### TO DO
Look below for the line containing "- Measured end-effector" and the line containing "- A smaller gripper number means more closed"; repeat exactly those two lines and all lines between them, and nothing else.

========================

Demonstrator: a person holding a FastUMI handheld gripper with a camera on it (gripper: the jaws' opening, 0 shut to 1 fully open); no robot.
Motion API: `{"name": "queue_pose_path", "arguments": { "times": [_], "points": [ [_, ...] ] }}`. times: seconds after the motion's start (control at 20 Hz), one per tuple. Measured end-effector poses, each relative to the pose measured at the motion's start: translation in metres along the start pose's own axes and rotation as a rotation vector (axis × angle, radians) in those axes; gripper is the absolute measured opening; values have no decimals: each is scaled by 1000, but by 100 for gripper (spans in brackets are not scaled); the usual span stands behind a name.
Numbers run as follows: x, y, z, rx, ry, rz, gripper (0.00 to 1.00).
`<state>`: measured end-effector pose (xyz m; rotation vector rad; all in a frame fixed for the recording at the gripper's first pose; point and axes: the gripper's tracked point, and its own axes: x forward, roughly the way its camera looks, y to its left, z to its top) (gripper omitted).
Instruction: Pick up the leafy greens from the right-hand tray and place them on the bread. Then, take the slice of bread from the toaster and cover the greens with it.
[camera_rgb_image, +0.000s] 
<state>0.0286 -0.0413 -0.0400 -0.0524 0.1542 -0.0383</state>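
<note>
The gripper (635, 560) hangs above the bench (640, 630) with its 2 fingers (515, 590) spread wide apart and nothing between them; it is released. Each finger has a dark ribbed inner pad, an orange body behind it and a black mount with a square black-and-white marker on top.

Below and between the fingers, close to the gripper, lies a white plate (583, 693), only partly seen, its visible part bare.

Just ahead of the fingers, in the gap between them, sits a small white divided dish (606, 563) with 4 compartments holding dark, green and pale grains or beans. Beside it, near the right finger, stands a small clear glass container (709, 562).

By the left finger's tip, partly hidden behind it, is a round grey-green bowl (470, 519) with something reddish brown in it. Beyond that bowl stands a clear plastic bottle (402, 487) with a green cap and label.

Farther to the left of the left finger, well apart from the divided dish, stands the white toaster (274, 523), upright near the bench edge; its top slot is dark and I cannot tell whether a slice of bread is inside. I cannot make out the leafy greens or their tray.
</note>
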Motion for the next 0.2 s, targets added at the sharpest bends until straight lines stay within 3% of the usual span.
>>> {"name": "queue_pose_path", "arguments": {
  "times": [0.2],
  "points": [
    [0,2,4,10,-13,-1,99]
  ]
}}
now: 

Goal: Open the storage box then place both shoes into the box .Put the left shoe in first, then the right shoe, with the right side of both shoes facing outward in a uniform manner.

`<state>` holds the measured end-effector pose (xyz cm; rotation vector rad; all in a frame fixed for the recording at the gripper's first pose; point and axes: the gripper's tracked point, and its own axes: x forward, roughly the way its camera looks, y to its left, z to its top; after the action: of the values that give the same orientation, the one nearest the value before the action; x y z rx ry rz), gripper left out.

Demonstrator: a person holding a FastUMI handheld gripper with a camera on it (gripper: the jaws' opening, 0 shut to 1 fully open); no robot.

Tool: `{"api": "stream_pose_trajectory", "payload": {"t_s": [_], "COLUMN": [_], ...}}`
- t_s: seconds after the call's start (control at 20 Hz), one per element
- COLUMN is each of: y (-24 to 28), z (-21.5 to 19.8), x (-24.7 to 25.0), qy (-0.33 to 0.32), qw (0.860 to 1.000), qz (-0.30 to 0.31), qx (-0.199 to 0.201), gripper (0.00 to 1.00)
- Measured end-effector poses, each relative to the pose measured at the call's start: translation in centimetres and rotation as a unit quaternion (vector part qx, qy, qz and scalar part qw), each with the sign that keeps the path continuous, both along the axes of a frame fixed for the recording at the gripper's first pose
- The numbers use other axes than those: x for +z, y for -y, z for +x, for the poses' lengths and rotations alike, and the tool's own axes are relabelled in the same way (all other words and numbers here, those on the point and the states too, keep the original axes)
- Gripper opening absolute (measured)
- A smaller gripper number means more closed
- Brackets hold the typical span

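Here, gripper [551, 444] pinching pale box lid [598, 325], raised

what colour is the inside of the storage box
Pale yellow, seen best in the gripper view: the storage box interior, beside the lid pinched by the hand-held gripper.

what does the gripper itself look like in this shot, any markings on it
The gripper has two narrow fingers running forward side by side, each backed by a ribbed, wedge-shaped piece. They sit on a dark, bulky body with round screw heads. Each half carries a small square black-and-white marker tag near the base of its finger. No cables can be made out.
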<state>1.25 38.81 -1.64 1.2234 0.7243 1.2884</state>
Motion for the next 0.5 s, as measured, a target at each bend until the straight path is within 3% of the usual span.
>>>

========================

### TASK RESULT
- Measured end-effector poses, each relative to the pose measured at the call's start: translation in centimetres and rotation as a unit quaternion (vector part qx, qy, qz and scalar part qw), each with the sign that keeps the path continuous, both along the axes of a frame fixed for the recording at the gripper's first pose
- The numbers use other axes than those: x for +z, y for -y, z for +x, for the poses' lengths and rotations alike, and the tool's own axes are relabelled in the same way (all other words and numbers here, those on the point and the states too, keep the original axes)
- Gripper opening absolute (measured)
- A smaller gripper number means more closed

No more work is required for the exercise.